Volunteer Accuracy in a Benthic Macroinvertebrate Participatory Science Project - Data and Code

Created: Feb 03, 2024 at 10:33 p.m.
Last updated: Nov 11, 2024 at 2:01 p.m. (Metadata update)
Published date: Nov 11, 2024 at 2:01 p.m.
DOI: 10.4211/hs.3fa46a0a96cb47219aab2230ad141a42
The data and R code provided here are the underpinnings of a manuscript in the journal, Citizen Science: Theory and Practice (Volunteer Accuracy in a Benthic Macroinvertebrate Participatory Science Project). Volunteer-derived aquatic macroinvertebrate identifications and resulting water quality metrics are compared to results from a professional entomologist.
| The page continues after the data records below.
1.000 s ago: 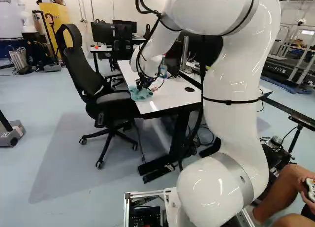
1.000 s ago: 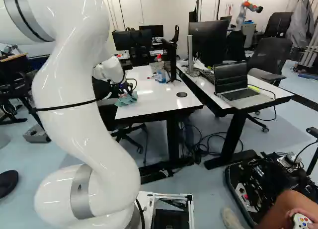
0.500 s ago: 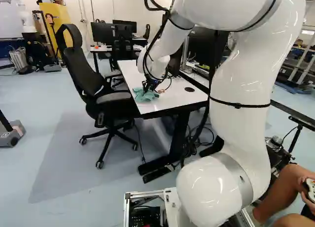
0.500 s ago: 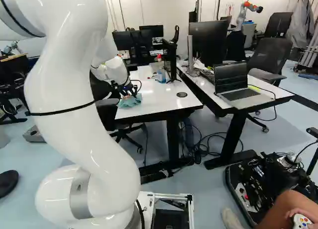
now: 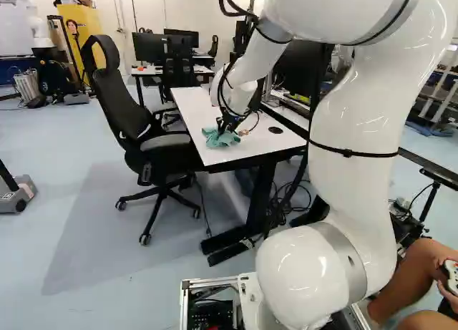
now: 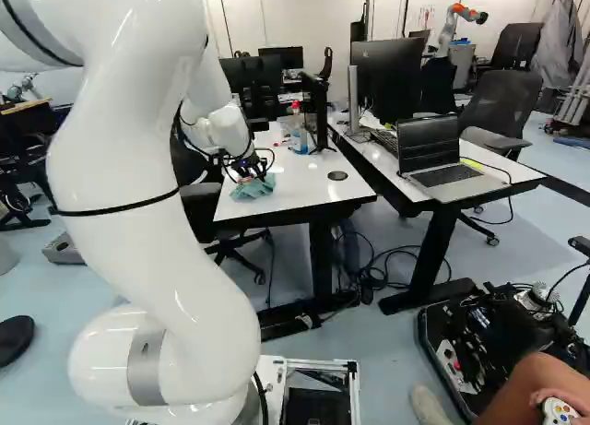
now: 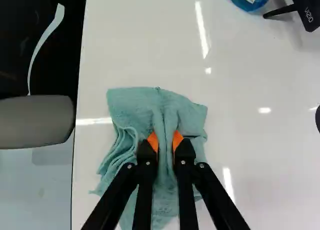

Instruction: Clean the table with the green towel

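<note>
At the near end of the white table [image 5: 250, 147], my gripper [image 5: 227, 124] points down onto the green towel [image 5: 215, 138]. In the wrist view the gripper [image 7: 165, 144] is shut on a bunched fold of the towel [image 7: 137, 108], an orange pad against each side of it. The rest of the cloth spreads ahead of and beside the fingers, rumpled and lying on the glossy tabletop [image 7: 260, 140].
A black office chair [image 5: 118, 94] stands against the table's left edge. On the table are a blue-based bottle [image 6: 300, 139] and a monitor stand [image 6: 319, 112]. The adjoining desk holds a laptop [image 6: 433, 153] and a monitor. Another robot [image 6: 454, 24] stands far back.
The arm has swung a little to the right over the table, and the towel has moved with the gripper, away from the left edge. The base has not moved.
</note>
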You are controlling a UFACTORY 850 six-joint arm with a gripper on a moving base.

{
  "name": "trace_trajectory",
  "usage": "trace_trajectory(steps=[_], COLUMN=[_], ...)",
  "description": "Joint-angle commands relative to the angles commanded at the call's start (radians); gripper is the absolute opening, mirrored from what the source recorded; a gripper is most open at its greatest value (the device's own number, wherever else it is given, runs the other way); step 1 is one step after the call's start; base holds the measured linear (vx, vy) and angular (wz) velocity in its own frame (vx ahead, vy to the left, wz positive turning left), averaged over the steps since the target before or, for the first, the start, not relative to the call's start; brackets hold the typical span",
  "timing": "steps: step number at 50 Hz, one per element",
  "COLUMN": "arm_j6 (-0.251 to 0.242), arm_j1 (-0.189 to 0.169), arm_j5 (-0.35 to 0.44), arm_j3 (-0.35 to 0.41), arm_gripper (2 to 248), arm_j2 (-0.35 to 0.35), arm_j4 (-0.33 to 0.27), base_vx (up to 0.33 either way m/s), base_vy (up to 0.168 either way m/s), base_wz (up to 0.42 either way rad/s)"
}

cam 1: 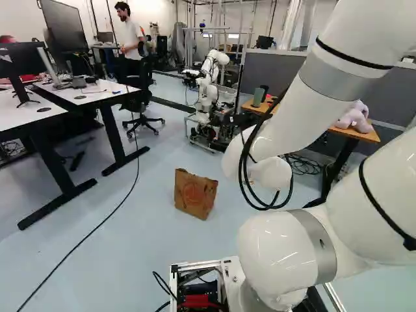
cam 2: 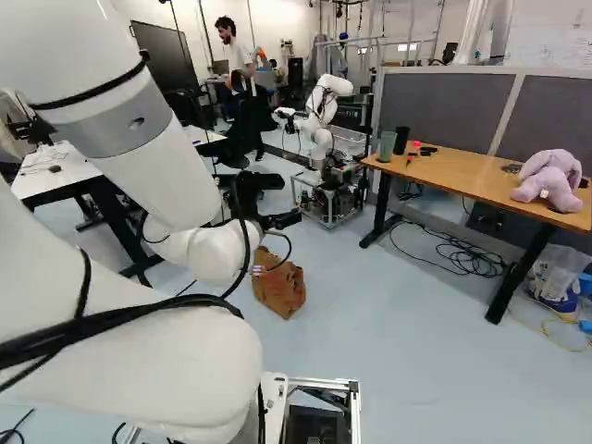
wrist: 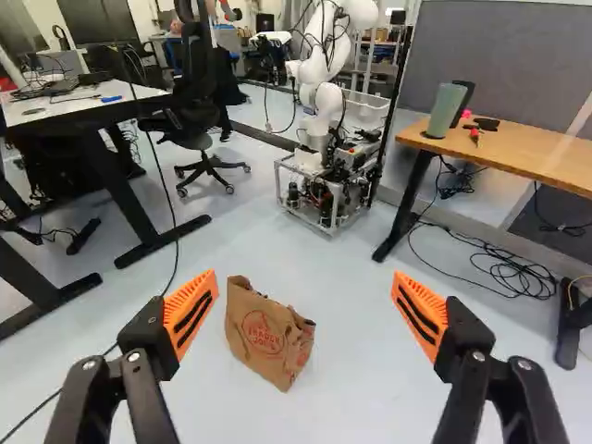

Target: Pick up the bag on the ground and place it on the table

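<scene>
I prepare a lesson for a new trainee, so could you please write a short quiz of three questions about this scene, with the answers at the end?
1. True or false: the gripper is closed around the paper bag.

2. Multiple choice: which soft item rests on the wooden table at the right of the right base view?
A) a cushion
B) a plush toy
C) a folded blanket

3. Fill in the missing word: the paper bag stands on the ____.

Key: 1. False, the gripper is open and holds nothing. 2. B. 3. floor.
</scene>
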Motion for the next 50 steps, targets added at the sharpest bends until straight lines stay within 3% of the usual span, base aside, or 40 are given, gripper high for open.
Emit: trace_trajectory(steps=[50], arm_j6=[0.0], arm_j1=[0.0], arm_j5=[0.0], arm_j3=[0.0], arm_gripper=[247], arm_j2=[0.0], arm_j4=[0.0], base_vx=[0.126], base_vy=[0.126], base_wz=[-0.023])
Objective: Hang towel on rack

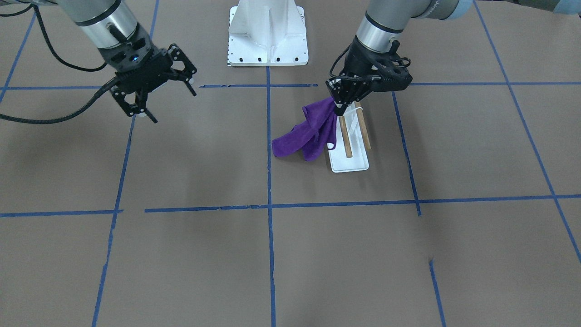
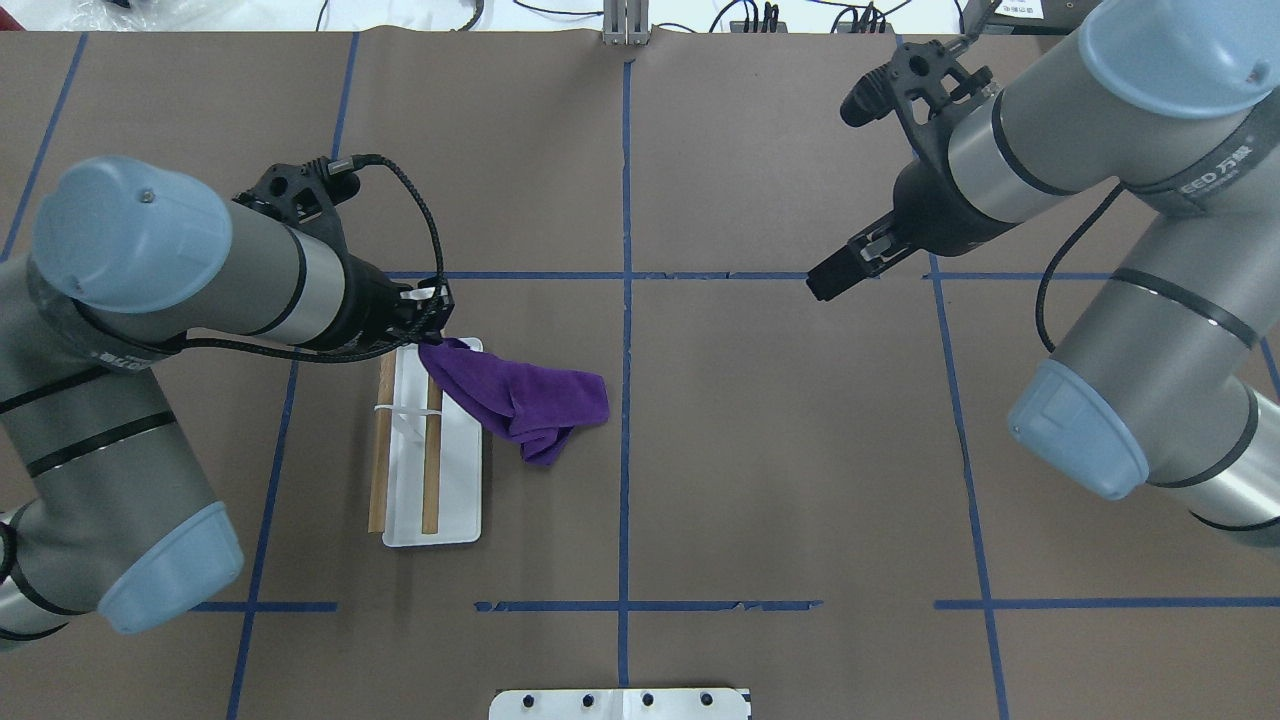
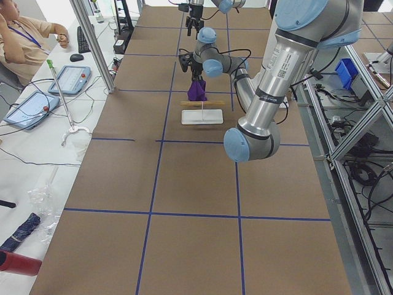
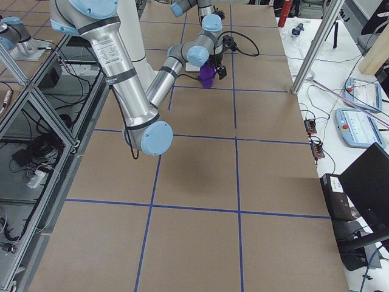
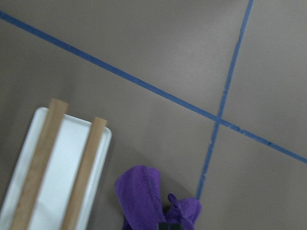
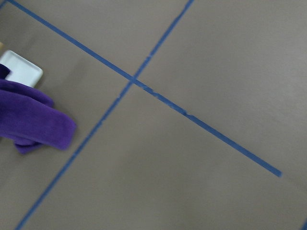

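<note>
Tabletop [image 1: 181,254] of brown paper with blue tape lines carries the rack [image 1: 349,164], which stands well apart from the right gripper [image 1: 174,106]; that gripper's fingers are spread with nothing between them. Purple towel [image 1: 308,131] lies bunched just beside the rack's base, on the side toward the right gripper. One corner is lifted over the rack's end, where the left gripper [image 1: 339,106] is pinched onto it. This gripper hides that end of the rack, and its fingertips are hard to make out against the cloth. The left wrist view cuts off the wooden rods [image 5: 84,172].
</note>
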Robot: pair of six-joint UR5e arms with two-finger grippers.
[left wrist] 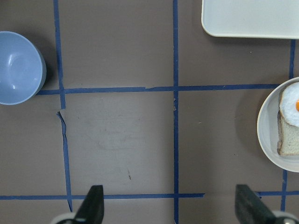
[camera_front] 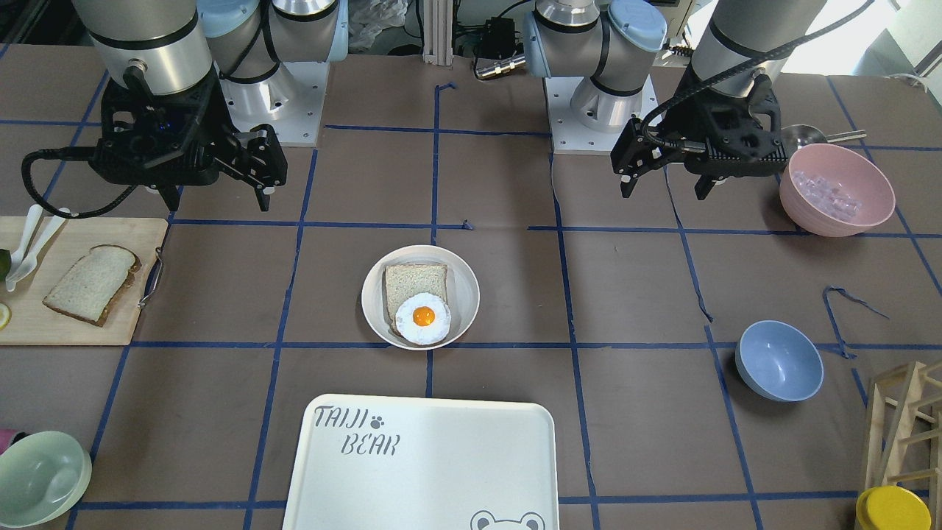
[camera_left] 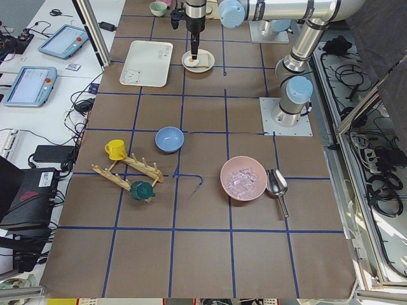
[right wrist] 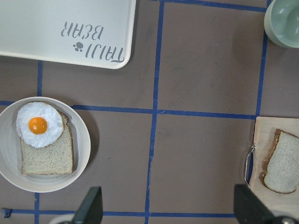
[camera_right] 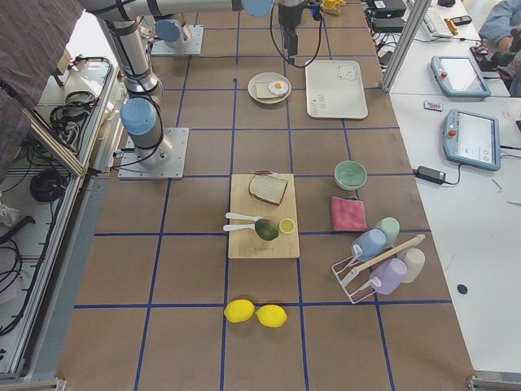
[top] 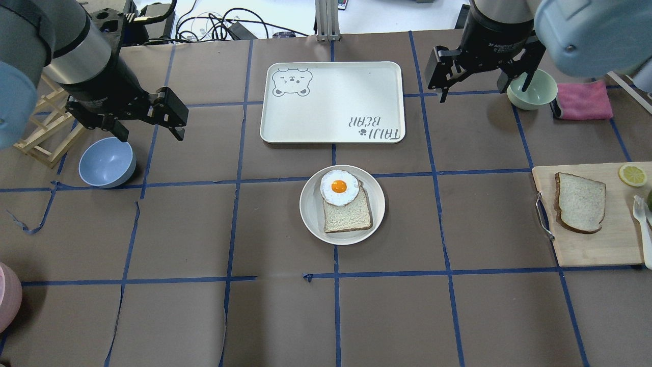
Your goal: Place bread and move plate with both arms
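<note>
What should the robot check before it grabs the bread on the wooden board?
1. right gripper open: ok, jaws wide apart.
2. bread lies flat on the cutting board, nothing on top: ok.
3. plate holds a slice with the fried egg on it: ok.
4. left gripper open, away from the plate: ok.
5. bread loose from the board: cannot tell.
</note>
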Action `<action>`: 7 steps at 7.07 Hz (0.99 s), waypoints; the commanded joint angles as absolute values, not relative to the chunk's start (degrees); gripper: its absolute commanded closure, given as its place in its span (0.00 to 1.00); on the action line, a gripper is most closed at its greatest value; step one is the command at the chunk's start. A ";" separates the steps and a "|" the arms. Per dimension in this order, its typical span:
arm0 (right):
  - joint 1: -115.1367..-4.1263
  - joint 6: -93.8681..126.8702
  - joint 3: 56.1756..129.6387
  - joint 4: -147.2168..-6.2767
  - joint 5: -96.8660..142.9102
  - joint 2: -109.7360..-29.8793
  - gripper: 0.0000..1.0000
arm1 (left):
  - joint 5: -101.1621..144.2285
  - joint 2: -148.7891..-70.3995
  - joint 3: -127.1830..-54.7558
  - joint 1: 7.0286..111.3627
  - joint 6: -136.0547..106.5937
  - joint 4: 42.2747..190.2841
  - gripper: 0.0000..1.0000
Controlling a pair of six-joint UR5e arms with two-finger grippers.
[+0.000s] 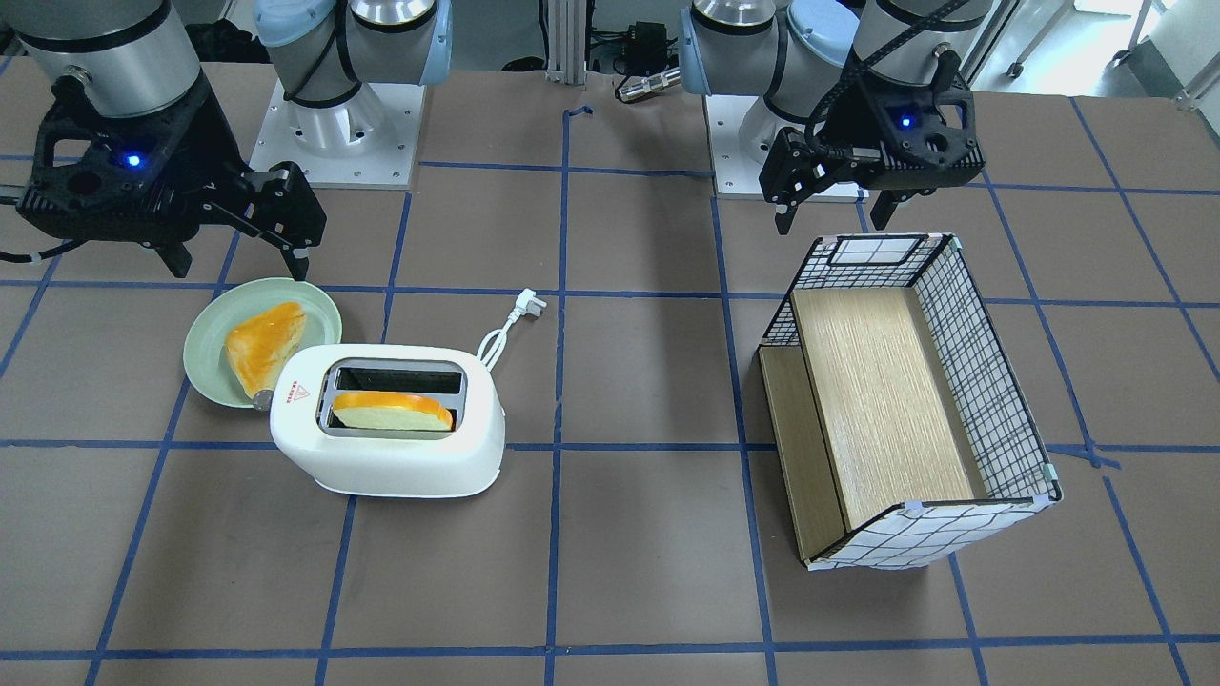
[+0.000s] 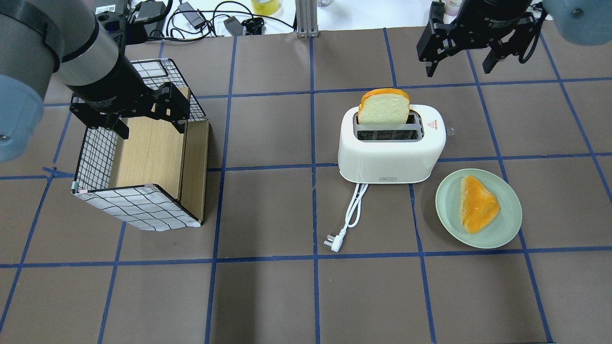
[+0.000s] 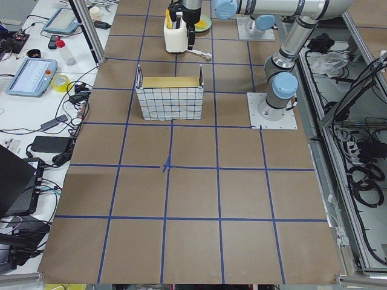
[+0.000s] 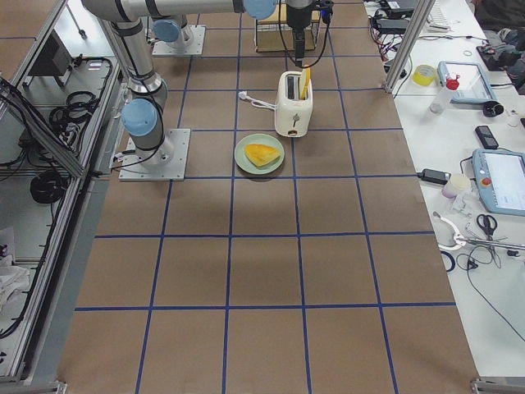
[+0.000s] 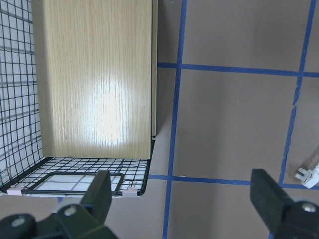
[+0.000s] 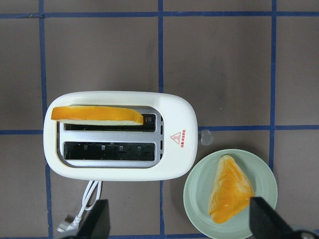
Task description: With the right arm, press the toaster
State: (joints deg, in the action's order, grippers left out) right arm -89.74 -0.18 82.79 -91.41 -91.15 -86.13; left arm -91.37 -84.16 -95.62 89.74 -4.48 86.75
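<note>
Toaster [image 2: 392, 143] sits upright on the tabletop [image 2: 287, 296], on the R arm's half and w/in its reach. Slots face up and the long side is square to the blue tape grid. One bread slice [image 2: 384, 107] stands tall in the slot farther from the robot's base, so prob. not pushed down yet; the other slot is empty. A small clear knob [image 6: 206, 136] sticks out of the end nearest the plate [image 2: 507, 229]. My guess is that's the lever to press, but it's too small to be sure. The plate lies just beside that end w/ a second bread piece [image 2: 478, 203] on it, so the knob side is a bit crowded. The cord [image 2: 356, 205] trails loose toward the robot, plug [image 2: 334, 242] unplugged on the tabletop, clear of the likely approach.

Right fingers [image 2: 430, 55] are spread wide, holding nothing. They hang above the tabletop, past the toaster's far side and apart from it. The R wrist cam looks straight down on the toaster and plate. Reads as a pre-approach hover, press not begun. Next move prob. needs the fingers over the knob, then straight down, w/o clipping the plate or tipping the light plastic body.

Left fingers [image 2: 174, 112] are also wide and empty, parked over the grid-patterned box [image 2: 143, 210], well apart from the toaster and out of the R arm's way.
</note>
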 commanded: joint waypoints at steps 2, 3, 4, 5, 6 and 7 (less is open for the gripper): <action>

The assessment included a total of 357 benthic macroinvertebrate quality control (QC) samples collected by volunteers using leaf packs, kick nets, and visual assessments between 2011 and 2016 for the Environmental Quality Institute (EQI) in North Carolina, USA. Of the 357 total samples, 284 were of sufficient quality to be used in the analysis. Data incudes counts of organisms conducted by volunteers on each sample and counts conducted by an entomologist. Macroinvertebrate index values are calculated based on volunteer and entomologist counts and are compared using linear regression and Bray-Curtis dissimilarity methods.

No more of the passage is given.